Hi,
I am running an Elastic Stack with multiple Logstash servers in different networks to aggregate, filter and forward the logs. For some time now I have the problem that some of these Logstash nodes regularly have a very high load and CPU usage. When I restart the Logstash service, it is all fine again for a while. You can see this behavior in this screenshot of the Elastic Monitoring
I already searched for quite a bit on this problem, but still have no clue what exactly is causing these increased loads. I would be very happy if anyone has any idea what might be the cause and could point me in a direction!
Some more information on my configuration:
The specs of the nodes:
4 vCPUs
8GB RAM
6GB Heap
Logstash config:
# Ansible managed
pipeline.ordered: auto
path:
data: /var/lib/logstash
logs: /var/log/logstash
xpack.monitoring.enabled: false
monitoring.enabled: false
monitoring.cluster_uuid: "uuid"
xpack.management:
enabled: true
elasticsearch:
hosts: ["https://elastic1:9200", "https://elastic2:9200", "https://elastic3:9200"]
username: "logstash_internal"
password: "password"
ssl:
verification_mode: certificate
certificate_authority: /etc/logstash/certs/elastic-stack-ca.pem
logstash.poll_interval: "5s"
pipeline.id: ["lan"]
Pipeline:
input {
elastic_agent {
host => "${IP_ADDRESS}"
port => 5044
ssl_enabled => true
ssl_certificate => "/etc/logstash/certs/logstash.crt.pem"
ssl_key => "/etc/logstash/certs/logstash.key.pem"
ssl_client_authentication => "none"
type => "elastic_agent"
}
gelf {
host => "${IP_ADDRESS}"
use_udp => false
use_tcp => true
port => 12201
type => "gelf"
}
syslog {
host => "${IP_ADDRESS}"
port => 10514
type => "syslog"
proxy_protocol => true
ecs_compatibility => "v8"
}
}
filter {
if [host][hostname] in ["server1", "server2", "server3", "server4"] {
mutate {
add_field => {
"[data_stream][type]" => "logs"
"[data_stream][dataset]" => "webservices"

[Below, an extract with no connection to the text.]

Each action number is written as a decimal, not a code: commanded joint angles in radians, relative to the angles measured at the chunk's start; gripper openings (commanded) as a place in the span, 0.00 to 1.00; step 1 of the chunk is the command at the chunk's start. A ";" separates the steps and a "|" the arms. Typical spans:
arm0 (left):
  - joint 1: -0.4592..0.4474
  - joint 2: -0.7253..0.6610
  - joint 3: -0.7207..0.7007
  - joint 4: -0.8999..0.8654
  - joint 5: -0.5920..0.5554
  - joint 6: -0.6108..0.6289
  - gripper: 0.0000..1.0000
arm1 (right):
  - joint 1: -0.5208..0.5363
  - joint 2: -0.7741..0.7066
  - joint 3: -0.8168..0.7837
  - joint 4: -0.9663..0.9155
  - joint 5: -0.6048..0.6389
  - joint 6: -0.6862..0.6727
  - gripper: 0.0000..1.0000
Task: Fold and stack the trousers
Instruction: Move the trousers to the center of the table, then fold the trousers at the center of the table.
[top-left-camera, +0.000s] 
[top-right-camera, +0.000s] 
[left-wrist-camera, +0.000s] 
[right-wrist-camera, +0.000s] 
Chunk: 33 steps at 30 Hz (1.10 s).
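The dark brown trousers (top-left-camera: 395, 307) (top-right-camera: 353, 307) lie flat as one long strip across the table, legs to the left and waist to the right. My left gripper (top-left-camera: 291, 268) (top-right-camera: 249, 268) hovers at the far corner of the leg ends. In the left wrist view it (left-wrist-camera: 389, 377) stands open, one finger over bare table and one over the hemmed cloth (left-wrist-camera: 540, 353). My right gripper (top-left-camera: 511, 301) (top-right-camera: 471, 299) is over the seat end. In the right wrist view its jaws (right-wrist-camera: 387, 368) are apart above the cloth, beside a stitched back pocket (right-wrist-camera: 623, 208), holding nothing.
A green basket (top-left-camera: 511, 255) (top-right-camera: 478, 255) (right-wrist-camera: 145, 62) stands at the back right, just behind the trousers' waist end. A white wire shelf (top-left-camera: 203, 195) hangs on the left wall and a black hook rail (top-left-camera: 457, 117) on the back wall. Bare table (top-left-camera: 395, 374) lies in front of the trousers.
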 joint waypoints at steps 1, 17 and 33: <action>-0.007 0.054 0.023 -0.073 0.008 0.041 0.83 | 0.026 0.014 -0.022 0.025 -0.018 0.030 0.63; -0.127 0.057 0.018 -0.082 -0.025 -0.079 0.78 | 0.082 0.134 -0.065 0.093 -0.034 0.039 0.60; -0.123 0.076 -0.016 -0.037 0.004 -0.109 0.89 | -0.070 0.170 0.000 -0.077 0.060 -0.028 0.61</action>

"[data_stream][namespace]" => "dev"
}
}
}
if [host][hostname] in ["server5", "server6", "server7", "server8", "server9"] {
mutate {
add_field => {
"[data_stream][type]" => "logs"
"[data_stream][dataset]" => "webservices"
"[data_stream][namespace]" => "prod"
}
}
}
}
output {
if ([data_stream][type] and [data_stream][type] != "" ) and ([data_stream][dataset] and [data_stream][dataset] != "" ) {
elasticsearch {
hosts => ["https://elastic1:9200", "https://elastic2:9200", "https://elastic3:9200"]
data_stream => "true"
user => "logstash_internal"
password => "password"
ssl_enabled => "true"
ssl_verification_mode => "full"
ssl_certificate_authorities => "/etc/logstash/certs/elastic-stack-ca.pem"
}
} else if [type] == "syslog" {
elasticsearch {
hosts => ["https://elastic1:9200", "https://elastic2:9200", "https://elastic3:9200"]
ilm_enabled => true
ilm_rollover_alias => "syslog"
ilm_pattern => "{now/d}-000001"
ilm_policy => "syslog"
user => "logstash_internal"
password => "password"
ssl_enabled => "true"
ssl_verification_mode => "full"
ssl_certificate_authorities => "/etc/logstash/certs/elastic-stack-ca.pem"
}
}
if [type] == "gelf" {
elasticsearch {
hosts => ["https://elastic1:9200", "https://elastic2:9200", "https://elastic3:9200"]
ilm_enabled => true
ilm_rollover_alias => "gelf"
ilm_pattern => "{now/d}-000001"
ilm_policy => "gelf"
user => "logstash_internal"
password => "password"
ssl_enabled => "true"
ssl_verification_mode => "full"
ssl_certificate_authorities => "/etc/logstash/certs/elastic-stack-ca.pem"
}
}
}